И для Плотина, и для Юнга душа не есть Эго. Подлинное сознание соотносится с душевным осознанием себя как отражения универсального коллективного психического, а не осознанием себя в виде отдельного субъективного Эго (Hillman, 1975a, р. 151). 3 Сознание зависит от воображения, а воображение занимает центральное место в душе. Когда воображение занимает верное место, то оно и действует правильно, и работает, как зеркало: с помощью него осуществляется рефлексия сознания (там же).
Но несмотря на то, что воображение есть зеркало, оно единственное выступает как активная душевная энергия, независимая от органов, как чисто психическая деятельность.
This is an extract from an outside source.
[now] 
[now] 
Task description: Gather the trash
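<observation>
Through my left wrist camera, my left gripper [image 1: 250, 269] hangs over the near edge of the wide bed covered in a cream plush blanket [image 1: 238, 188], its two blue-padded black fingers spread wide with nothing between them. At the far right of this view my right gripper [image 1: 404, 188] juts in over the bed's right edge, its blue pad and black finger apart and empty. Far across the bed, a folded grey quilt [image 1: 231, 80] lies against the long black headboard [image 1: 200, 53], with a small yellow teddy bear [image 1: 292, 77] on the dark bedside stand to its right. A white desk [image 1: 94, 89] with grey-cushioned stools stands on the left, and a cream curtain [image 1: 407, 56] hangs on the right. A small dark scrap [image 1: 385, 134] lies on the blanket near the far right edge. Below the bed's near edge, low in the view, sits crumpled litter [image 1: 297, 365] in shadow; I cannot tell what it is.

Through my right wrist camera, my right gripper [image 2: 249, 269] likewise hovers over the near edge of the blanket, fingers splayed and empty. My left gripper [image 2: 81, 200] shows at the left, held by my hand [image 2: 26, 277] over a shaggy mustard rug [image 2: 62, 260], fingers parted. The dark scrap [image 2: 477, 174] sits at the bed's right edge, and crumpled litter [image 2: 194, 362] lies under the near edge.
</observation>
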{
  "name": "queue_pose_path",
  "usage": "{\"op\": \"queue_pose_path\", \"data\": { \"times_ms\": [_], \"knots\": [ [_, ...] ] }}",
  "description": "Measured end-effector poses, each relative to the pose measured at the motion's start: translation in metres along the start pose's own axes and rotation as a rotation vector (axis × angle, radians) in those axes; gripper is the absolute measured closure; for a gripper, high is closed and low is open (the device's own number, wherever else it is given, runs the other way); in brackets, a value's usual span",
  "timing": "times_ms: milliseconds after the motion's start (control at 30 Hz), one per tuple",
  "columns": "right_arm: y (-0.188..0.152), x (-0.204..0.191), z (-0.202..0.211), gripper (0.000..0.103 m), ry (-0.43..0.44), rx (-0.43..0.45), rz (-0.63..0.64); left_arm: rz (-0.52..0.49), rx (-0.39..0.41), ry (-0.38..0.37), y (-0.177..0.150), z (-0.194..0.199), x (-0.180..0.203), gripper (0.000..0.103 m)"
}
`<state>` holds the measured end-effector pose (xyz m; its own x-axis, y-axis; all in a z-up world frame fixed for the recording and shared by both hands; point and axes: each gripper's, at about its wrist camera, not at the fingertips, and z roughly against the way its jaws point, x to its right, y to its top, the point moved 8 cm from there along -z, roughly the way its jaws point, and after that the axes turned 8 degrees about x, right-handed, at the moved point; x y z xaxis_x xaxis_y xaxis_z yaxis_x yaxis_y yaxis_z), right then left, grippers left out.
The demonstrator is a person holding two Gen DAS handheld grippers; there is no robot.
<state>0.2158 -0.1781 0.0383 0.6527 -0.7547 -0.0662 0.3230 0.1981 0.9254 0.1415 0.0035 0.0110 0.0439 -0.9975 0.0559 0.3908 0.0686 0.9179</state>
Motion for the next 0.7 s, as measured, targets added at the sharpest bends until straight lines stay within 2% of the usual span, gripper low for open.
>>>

Плотиновская характеристика воображения как «зеркалоподобного» содержит в себе мысль, весьма важную для архетипической психотерапии: расстройства сознания следует приписывать расстройствам зеркализации, поскольку если сознание базируется в воображении, то в последнем коренятся и расстройства сознания. Одним из признаков расстройства оказывается мысль без образа или осознание понятий или идей без отражения их в психическом субстрате, в зеркале образов. Психотерапия сознания требует внимательного изучения воображения, функциональной связи между сознанием и воображением, сознательных идей и понятий в той части, в какой они соотносятся с образами души и могут быть ими скорректированы (Hillman, 1975a).
Психология сознания Плотина является, таким образом, подлинной психологией, а не переодетой физиологией, в которой сознание проистекает из процессов, происходящих в мозге. (Последнее мы имели возможность наблюдать в советской психологии, представленной учением Павлова.) Такой подход характерен и для Юнга. 4Между Плотином и Юнгом существует сходство и в стиле. И тот, и другой разделяют стержневое видение, основанное на первичной метафоре души: все сказанное является одновременно заявлением души и заявлением о душе. В одно и то же время душа выступает и как субъект, и как объект.
В этом смысле психология никогда не получает окончательного утверждения, не представляет собой законченной системы и даже не может сделать вполне уверенного заявления. Любое толкование сна, любой психологический закон, любой инсайт являются одновременно и ответом, и новым вопросом. И всякое субъективное психологизирование отражает архетипические процессы mundus imaginalis (мира воображаемого), так что чем более воображаемым — непосредственно в образах — выступает такое психологизирование, тем более обоснованным оно является и тем с большей правдивостью оно отражает само психическое. Поэтому Юнг всегда относился к своим имагинативным психологическим содержаниям преимущественно гипотетически, как к «если бы», как к фантазиям, которые он называл «мифологизированием». Плотин также обращался к мифу, когда демонстрировал инсайт (Плотин, 1995: см. о Геракле — с. 589, Кроносе — с. 57, Афродите — с. 289, Эросе — с. 549–573, Музах — с. 120, Зевсе — с. 121, 125, 132–133, 136).
Марсилио Фичино (1433–1499)
Итальянский философ, организатор флорентийской Платоновской академии Марсилио Фичино перевел на латинский язык сочинения Платона и неоплатоников: Плотина, Ямвлиха, Прокла, Порфирия, Михаила Пселла. Он является автором книг «Платоновская теология о бессмертии души», «Книга жизни»», «О христианской религии», «Письма». На русском языке его работы до сих пор не издавались, и психологам это имя практически неизвестно.